Why is reading important to you?
MacFarlane / Campbell Clan
MacFarlane / Campbell Clan
David Hornell JS David Hornell JS
Etobicoke, ON Etobicoke, ON

I received an email from my Mother recently and I was reminded just how important libraries are. The gist of the email from Mom was that she wanted to know from myself and my two siblings, now all very much adults, living in the 21st century and all over the world, if she and Dad could donate our well used Encyclopaedia Britannica’s to a farm school a friend of theirs had established in a rural farming area in Mpumalanga in South Africa. This friend had started the school some years ago without any government or provincial funding but with sheer determination and a belief that it was the right thing to do. The nearest school was some many kilometres away, the roads were diabolical and most of the families had no form of transport to get their children to the school anyway. So, in the part of one of their seldom used barns, the school was started. It has, with many ups & downs and numerous bumps in the roads, literally and figuratively, grown and their latest joy is that one of their first pupils has returned to teach at the school having just finished her B.Ed. degree. She chose to come back and to give back to her community and the school who helped her realise her dreams.

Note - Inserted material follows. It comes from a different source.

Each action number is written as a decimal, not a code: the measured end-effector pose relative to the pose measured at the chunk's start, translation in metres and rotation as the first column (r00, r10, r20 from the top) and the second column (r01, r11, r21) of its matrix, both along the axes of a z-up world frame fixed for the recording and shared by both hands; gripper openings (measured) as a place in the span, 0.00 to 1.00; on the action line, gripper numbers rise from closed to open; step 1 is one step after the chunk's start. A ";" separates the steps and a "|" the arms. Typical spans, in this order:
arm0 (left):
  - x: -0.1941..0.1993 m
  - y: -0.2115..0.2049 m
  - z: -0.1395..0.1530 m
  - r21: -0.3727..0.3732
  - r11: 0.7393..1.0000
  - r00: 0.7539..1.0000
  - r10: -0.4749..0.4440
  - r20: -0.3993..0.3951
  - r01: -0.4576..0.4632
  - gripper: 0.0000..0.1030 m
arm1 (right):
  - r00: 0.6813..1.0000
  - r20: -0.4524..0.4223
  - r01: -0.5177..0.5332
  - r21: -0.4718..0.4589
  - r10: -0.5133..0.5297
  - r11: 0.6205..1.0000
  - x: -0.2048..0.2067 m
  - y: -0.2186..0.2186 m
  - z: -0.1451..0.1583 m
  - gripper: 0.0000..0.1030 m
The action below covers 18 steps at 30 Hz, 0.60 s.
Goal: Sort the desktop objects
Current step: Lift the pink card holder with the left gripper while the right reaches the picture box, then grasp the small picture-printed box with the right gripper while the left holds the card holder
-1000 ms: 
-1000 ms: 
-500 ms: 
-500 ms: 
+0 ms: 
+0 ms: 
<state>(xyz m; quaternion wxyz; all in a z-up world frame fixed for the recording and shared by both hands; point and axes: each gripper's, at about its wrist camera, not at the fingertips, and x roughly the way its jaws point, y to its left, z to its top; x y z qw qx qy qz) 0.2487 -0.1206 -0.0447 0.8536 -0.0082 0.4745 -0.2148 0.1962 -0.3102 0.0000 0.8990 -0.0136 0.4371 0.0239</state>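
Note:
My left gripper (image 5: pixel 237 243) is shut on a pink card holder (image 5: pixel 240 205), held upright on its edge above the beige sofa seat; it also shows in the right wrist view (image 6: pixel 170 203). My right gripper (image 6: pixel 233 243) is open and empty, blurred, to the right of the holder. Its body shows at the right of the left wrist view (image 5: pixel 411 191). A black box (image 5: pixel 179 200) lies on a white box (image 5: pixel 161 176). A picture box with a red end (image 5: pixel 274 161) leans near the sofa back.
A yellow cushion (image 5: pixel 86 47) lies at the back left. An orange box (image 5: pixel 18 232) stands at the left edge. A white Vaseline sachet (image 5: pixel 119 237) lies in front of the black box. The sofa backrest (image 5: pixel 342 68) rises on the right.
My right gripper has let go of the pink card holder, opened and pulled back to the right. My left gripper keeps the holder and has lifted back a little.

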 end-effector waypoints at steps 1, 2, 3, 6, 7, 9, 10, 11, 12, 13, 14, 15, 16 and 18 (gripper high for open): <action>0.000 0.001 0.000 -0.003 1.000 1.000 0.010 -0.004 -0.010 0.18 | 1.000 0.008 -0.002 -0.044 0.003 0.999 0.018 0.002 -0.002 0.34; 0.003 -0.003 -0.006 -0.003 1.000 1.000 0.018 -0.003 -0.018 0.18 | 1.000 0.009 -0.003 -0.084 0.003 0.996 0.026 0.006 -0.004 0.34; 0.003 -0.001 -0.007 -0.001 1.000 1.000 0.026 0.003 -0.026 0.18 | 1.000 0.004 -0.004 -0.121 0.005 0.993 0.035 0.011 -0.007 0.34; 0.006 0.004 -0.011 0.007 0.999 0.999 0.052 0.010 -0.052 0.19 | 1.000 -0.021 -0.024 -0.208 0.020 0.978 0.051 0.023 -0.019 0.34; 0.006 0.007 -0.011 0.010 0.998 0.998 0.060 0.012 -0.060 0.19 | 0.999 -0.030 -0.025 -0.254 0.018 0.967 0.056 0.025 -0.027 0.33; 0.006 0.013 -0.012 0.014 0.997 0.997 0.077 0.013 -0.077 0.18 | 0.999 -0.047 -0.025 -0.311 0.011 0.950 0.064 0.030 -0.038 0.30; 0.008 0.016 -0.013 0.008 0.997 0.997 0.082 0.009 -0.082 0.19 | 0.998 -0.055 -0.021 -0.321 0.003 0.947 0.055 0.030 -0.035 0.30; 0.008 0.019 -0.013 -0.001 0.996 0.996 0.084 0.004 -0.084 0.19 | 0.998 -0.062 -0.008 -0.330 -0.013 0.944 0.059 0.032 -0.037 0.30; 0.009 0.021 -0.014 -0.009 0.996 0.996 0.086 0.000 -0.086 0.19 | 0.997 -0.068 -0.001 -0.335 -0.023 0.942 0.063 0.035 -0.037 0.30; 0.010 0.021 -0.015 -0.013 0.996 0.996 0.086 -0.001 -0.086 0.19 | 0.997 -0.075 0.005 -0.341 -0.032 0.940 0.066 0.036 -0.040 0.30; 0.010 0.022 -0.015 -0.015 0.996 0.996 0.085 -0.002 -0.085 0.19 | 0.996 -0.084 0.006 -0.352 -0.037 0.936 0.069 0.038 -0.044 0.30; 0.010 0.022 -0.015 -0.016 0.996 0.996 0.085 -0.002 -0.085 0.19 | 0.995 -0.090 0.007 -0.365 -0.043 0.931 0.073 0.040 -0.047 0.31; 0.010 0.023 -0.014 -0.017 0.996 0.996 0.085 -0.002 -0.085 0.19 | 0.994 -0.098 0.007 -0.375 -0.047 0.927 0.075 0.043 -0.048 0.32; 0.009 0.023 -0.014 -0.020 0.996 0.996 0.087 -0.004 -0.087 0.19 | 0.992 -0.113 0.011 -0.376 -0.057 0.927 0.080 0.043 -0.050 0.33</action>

When my Mom asked the current head teacher how were they able to grow as they have, she said from the kindness of many people who gave of their time and money but, more importantly, it was those who donated books. It wasn’t enough to teach the children to read and write but you had to instil in them a desire and love for the written word. It was important that they taught the students that reading was the door that opened onto and into the big world beyond that little valley but, if there are no books, other than their class readers, where do they make that discovery? A library was needed. An appeal was sent out and so the library started. At first the children were slightly nonplussed by the vast array of choice and then by the fact that they could take books home to read to themselves, and read to their family. The library became the centre of the school. The place the children went to be with the others, to find out more, to see the world through the pictures in the magazines and the picture books. It was what a library is meant to be, a place to meet others and explore one’s mind, their surroundings and the world beyond.

As I re-read those words I realised just how right she was and why it is still so very important that we keep our libraries and book stores open. It is the camaraderie of going into a place where other likeminded people are. To check out what is on offer in the community. To interact, face to face with others, sharing the joys of one author or being encouraged to try the works of another. How we in Canada take this privilege for granted. How we in Canada are allowing this to slowly be eroded with libraries and bookstores closing or being centralised making getting to them as difficult as those dusty bumpy roads in Mpumalanga. Let us as adults continue to spread the love and joy of reading far and wide by reading to our children and letting them read to us because, by doing this, we will all continue to learn and grow.